Complex PTSD Symptoms

A Complex PTSD Index was created including two supplementary questions not otherwise scored on the PTSD-I and five questions drawn from the Clinician Administered PTSD Scale for Children and Adolescents (CAPS-CA; Nader et al. 1998) which inquire about the frequency with which the youth experiences associated features such as guilt, dissociation, and impaired relationships with others. Each item is rated on a scale ranging from 0 = none of the time to 4 = most of the time. In the current sample, Cronbach’s alpha for the Complex PTSD Index was .73.

Mental Health Problems

The Massachusetts Youth Screening Instrument—Second Version (MAYSI-2) is the most widely-used and psychometrically sound measure used to screen for mental health problems in juvenile detention settings (Grisso and Quinlan 2003). The MAYSI-2 includes five validated and reliable scales comprised of Alcohol/Drug Use (e.g. “Have you gotten in trouble you when you’ve been high or have been drinking?”), Anger-Irritability (e.g. “When you have been mad, have you stayed mad for a long time?”), Depressed-Anxious (e.g. “Have nervous or worried feelings kept you from doing things you want to do?”), Somatic Complaints (e.g., “When you have felt nervous or anxious, has your stomach been upset?”), and Suicidal Ideation (e.g., “Have you felt like life was not worth living?”).
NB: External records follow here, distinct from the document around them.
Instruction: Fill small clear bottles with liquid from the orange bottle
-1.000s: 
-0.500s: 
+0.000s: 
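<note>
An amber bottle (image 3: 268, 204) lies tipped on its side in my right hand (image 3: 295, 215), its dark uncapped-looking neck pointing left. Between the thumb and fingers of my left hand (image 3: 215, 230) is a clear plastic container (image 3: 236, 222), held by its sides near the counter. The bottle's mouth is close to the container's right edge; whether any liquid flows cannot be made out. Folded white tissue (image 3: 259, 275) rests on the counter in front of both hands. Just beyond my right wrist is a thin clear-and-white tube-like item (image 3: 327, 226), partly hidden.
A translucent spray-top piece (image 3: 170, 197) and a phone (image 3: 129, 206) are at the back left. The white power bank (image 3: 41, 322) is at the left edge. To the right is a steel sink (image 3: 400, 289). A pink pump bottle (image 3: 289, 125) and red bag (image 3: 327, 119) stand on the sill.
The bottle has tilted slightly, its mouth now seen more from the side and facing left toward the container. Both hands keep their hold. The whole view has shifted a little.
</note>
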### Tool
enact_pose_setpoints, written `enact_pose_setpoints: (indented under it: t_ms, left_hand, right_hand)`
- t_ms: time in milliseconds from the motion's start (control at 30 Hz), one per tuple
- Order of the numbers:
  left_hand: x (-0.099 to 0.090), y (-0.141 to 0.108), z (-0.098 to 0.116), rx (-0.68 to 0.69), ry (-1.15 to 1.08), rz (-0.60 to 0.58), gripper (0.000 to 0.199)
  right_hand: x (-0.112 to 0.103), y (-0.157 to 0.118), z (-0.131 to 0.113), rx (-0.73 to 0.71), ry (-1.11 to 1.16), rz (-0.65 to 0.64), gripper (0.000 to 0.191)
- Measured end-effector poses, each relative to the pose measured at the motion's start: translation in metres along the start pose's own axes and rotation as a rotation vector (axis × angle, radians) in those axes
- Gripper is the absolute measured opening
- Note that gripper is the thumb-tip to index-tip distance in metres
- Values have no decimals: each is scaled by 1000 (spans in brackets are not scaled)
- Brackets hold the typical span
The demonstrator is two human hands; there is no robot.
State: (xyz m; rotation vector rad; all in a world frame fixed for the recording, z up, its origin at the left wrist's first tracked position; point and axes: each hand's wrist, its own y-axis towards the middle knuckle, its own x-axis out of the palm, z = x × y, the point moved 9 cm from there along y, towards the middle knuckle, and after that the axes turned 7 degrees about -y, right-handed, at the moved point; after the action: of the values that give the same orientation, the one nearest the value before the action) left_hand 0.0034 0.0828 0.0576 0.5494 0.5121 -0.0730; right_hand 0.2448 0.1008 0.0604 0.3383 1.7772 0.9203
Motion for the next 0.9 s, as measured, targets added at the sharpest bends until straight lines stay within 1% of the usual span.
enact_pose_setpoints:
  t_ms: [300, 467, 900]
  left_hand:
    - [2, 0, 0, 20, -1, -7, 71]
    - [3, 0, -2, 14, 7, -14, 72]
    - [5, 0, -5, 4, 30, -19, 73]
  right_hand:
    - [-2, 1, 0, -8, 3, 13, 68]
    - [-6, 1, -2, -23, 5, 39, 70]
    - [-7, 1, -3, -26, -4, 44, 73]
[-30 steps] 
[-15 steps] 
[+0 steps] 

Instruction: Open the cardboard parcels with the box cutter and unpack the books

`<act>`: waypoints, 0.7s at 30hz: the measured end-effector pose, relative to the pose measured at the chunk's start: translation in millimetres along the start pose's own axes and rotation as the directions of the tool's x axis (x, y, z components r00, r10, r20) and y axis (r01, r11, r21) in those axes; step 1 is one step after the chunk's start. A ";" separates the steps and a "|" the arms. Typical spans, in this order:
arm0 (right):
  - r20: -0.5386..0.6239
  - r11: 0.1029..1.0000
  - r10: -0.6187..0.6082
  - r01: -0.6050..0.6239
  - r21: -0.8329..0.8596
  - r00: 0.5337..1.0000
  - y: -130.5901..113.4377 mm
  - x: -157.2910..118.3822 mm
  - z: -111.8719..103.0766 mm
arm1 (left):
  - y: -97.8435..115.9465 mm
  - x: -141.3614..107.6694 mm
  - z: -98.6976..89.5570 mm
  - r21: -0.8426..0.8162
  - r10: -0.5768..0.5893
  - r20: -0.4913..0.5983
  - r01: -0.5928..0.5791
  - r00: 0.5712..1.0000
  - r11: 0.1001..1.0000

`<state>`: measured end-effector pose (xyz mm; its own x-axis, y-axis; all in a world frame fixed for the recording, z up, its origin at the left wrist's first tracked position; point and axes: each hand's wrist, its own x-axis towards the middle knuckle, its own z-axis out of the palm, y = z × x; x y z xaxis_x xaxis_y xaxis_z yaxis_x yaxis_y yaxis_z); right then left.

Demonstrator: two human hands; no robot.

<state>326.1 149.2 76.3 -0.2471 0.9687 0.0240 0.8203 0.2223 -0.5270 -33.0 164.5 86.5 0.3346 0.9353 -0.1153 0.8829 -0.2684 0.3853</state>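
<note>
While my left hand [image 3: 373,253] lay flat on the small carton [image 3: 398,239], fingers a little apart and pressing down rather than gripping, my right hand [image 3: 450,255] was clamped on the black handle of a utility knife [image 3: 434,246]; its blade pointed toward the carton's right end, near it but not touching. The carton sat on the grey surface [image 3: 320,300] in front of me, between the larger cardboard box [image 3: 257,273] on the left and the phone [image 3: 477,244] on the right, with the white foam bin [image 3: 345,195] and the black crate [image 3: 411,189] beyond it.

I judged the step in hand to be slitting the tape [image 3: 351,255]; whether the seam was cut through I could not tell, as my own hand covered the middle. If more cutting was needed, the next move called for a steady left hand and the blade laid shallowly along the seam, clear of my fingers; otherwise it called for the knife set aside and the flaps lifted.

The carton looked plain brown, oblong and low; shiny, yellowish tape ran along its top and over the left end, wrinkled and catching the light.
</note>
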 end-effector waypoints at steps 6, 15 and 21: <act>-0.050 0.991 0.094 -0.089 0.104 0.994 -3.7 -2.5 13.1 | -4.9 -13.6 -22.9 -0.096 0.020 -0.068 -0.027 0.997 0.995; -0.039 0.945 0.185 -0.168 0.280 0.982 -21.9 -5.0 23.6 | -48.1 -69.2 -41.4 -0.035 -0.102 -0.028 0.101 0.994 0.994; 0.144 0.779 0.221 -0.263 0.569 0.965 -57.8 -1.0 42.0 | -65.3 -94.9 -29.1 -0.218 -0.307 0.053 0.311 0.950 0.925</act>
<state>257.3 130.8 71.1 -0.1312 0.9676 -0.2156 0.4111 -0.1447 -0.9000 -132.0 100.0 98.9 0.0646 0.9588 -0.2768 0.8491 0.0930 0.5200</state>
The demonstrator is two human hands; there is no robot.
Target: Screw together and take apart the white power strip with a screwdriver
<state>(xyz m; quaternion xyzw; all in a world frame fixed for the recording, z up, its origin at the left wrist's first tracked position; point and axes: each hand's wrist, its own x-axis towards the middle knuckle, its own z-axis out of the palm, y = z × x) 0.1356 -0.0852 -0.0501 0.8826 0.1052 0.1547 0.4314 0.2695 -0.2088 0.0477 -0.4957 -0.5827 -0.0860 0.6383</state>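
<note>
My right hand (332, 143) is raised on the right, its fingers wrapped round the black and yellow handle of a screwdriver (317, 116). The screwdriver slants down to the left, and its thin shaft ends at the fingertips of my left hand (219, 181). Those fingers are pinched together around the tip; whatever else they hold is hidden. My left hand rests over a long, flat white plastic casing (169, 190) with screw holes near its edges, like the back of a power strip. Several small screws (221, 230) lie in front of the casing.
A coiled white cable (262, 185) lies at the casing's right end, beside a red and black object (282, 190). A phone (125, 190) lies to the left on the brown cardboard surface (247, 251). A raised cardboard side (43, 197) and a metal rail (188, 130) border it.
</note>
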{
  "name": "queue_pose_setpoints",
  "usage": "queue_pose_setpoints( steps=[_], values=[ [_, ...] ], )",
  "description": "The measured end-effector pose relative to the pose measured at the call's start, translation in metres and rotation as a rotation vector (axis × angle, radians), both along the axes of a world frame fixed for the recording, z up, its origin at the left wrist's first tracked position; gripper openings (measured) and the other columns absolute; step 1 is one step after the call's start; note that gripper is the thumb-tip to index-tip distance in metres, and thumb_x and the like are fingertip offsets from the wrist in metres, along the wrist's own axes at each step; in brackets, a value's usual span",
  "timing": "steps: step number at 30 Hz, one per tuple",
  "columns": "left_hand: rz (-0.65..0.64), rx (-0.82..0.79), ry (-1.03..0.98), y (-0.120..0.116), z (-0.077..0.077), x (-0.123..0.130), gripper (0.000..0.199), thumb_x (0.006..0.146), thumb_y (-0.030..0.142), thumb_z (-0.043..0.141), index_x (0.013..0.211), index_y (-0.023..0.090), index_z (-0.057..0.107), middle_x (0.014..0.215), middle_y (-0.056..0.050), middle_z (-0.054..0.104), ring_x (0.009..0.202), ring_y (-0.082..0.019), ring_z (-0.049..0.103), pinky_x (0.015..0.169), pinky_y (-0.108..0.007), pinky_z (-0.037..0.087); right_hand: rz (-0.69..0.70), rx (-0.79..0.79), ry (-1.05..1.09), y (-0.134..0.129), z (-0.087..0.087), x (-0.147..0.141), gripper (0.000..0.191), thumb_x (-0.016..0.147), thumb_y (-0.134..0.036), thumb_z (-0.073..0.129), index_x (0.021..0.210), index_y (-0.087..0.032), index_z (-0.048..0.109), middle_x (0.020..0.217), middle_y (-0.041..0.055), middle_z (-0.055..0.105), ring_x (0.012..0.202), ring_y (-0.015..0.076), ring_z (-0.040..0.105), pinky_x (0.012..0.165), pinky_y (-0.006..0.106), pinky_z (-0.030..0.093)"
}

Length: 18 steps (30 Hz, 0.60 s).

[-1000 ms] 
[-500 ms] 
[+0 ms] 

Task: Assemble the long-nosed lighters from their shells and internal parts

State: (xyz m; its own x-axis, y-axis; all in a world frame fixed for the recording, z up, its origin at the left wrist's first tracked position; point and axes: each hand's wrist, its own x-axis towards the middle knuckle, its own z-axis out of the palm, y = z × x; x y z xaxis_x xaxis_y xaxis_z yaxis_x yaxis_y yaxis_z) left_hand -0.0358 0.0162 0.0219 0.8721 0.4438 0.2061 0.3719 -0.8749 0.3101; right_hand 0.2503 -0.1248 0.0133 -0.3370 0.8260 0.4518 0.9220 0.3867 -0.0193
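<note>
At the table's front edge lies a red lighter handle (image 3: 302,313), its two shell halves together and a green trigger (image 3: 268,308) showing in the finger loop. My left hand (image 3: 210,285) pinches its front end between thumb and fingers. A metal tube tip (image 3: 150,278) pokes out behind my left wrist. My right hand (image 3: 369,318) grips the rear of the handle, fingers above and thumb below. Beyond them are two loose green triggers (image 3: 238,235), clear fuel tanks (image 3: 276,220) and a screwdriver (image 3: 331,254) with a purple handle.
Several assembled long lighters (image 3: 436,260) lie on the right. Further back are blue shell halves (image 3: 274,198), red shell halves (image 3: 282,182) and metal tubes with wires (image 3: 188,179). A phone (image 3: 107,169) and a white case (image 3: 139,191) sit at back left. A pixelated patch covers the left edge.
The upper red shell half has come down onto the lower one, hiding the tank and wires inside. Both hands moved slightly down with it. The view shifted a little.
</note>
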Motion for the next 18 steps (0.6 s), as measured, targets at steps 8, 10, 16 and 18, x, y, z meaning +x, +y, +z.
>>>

A sixth scale, Thought Disturbance, has emerged as valid for males only and therefore was not used in the present analyses. Each MAYSI-2 scale contains 5–9 items requiring a “yes” or “no” response. “Yes” responses are tallied to create an independent score for each scale. The MAYSI-2 scales were determined via factor analysis and validity was assessed through correlations with similar scales on well-established measures (Grisso and Barnum 2003). Alpha coefficients for the scales range from .61 to .86, with an average of .75.

Procedure

This study and all procedures used were approved by the Butler County Juvenile Justice Center and the Miami University Human Subjects IRB. De-identified archival data were made available for the present analyses. The measures were administered as part of the routine mental health assessment conducted by the detention setting to every youth newly admitted to the facility. The MAYSI-2 was administered within 24 h after each youth’s admission to the detention center via Voice Format whereby questions were simultaneously presented on a laptop computer screen and spoken aloud over wireless headphones. A trained detention staff person sat in another part of the room during the administration of the MAYSI-2 to insure privacy but to be available to answer questions and follow up on critical items if appropriate. The PTSD-I was administered in an interview format by a trained clinician within 48 h of the youth’s admission to the detention center. Whereas the MAYSI-2 was administered to 100% youth in the facility, 10 resident males and 7 females declined to complete the PTSD-I and therefore these youth are not represented in the current sample. There were no differences between the participants who did and did not complete the PTSD-I on any of the demographic variables nor on the MAYSI-2 scores.

Results

Traumatic Experiences

Table 1 displays the proportion of youth who identified as their most distressing experience each of the 13 traumatic events inquired about during the PTSD-I interview. The average length of time elapsed since the traumatic event was 33 months (SD = 35.92). The most recently reported traumatic event occurred 1 month prior to the youth’s entry into the detention center and the most long-standing trauma was reported to have occurred 13 years before the interview. The majority of traumas reported related to acts of violence either witnessed or experienced by the youth. Boys were particularly likely to report being victims of community violence whereas domestic violence and sexual abuse were most prevalent among girls.

Table 1 Most traumatic experience reported by youth on the PTSD-I scale

Gender Differences

T-tests were computed to examine gender differences among the variables measured. As reported in Table 2, results showed that females scored higher than males on measures of interpersonal trauma, simple PTSD, and complex PTSD, as well as the MAYSI scales of Depressed-Anxious, Somatic Complaints, and Suicidal Ideation. Comparison of the proportion of youth who met criteria for a diagnosis of PTSD on the PTSD-I shows that among the females, 45% met criteria for Full PTSD, and 21% met criteria for Partial PTSD. Among the males, 26% met criteria for Full PTSD and 21% met criteria for Partial PTSD.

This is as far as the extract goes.